味噌の中に出汁とか具があらかじめ入っている物の場合だ。
普通の味噌から作るのなら、きちんと出汁を入れないと。
目の前にあるのは只の味噌を湯に溶いただけの味噌スープ。
しかも、具がない。
これでは、出汁など出る訳もない。
味噌はきちんと出来ているのにもったいない話だ。
「この店ですと、いい魚とかありそうですから。
せめて、それくらい入れて貰いましょう」
「駄目です。

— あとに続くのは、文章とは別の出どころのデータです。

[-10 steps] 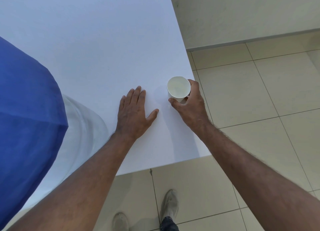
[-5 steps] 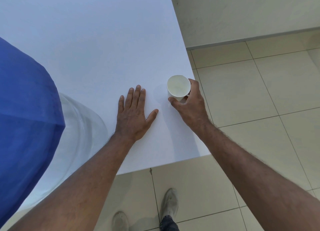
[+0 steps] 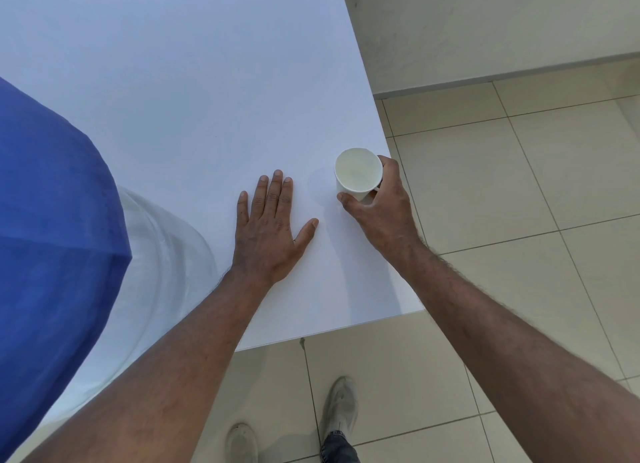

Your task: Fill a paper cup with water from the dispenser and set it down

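A white paper cup (image 3: 358, 171) stands upright near the right edge of the white table (image 3: 180, 91). My right hand (image 3: 381, 213) is wrapped around its lower side, thumb on the near left and fingers on the right. I cannot tell whether there is water in the cup. My left hand (image 3: 270, 230) lies flat on the table, palm down and fingers spread, just left of the cup and not touching it. A large blue water bottle (image 3: 52, 234) with a clear neck (image 3: 162, 254) fills the left side.
The table's right edge runs just past the cup, and its near edge (image 3: 329, 331) lies below my forearms. Beige floor tiles (image 3: 519, 220) and a pale wall lie to the right. My shoes (image 3: 339, 410) show at the bottom.
The cup and my right hand have shifted very slightly away along the table. My left hand has stayed flat in place.
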Demonstrator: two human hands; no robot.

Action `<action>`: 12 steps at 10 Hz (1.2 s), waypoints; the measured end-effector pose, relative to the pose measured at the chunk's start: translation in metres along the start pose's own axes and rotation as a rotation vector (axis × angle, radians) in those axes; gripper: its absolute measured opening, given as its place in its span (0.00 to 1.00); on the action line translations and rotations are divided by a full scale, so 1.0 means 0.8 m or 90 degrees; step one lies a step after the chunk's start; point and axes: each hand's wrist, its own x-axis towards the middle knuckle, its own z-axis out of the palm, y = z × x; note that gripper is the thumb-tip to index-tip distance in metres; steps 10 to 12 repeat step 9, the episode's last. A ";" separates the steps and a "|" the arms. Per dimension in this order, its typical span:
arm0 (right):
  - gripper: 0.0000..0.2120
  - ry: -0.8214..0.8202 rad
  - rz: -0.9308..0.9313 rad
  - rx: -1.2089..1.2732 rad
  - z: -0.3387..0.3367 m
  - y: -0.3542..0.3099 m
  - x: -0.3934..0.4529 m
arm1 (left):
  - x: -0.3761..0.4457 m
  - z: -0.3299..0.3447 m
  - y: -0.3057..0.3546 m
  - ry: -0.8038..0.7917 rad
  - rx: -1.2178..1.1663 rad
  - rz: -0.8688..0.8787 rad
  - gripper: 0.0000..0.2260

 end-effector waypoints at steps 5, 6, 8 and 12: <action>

なんで沸騰させているんですか。匂いが飛ぶじゃないですか」
「ミソの入れる順番どうしていますか?
駄目です。入れるのは最後です。味噌煮込みをつくっているんじゃないんですから」
何度かダメ出しをして、ようやくそこそこの物が出来上がってきた。
でも、ワカメが無いなあ。
海沿いなんだから、海藻類もありそうなんだけどね。
領主様にお願いして探してもらうかな。
なんてことを考えていると、周囲の視線に気付いた。
あれ?皆、引いていない?
僕は、ただ美味しい味噌汁の作り方について話しただけなのに。
まったく、不思議なこともあるものだね。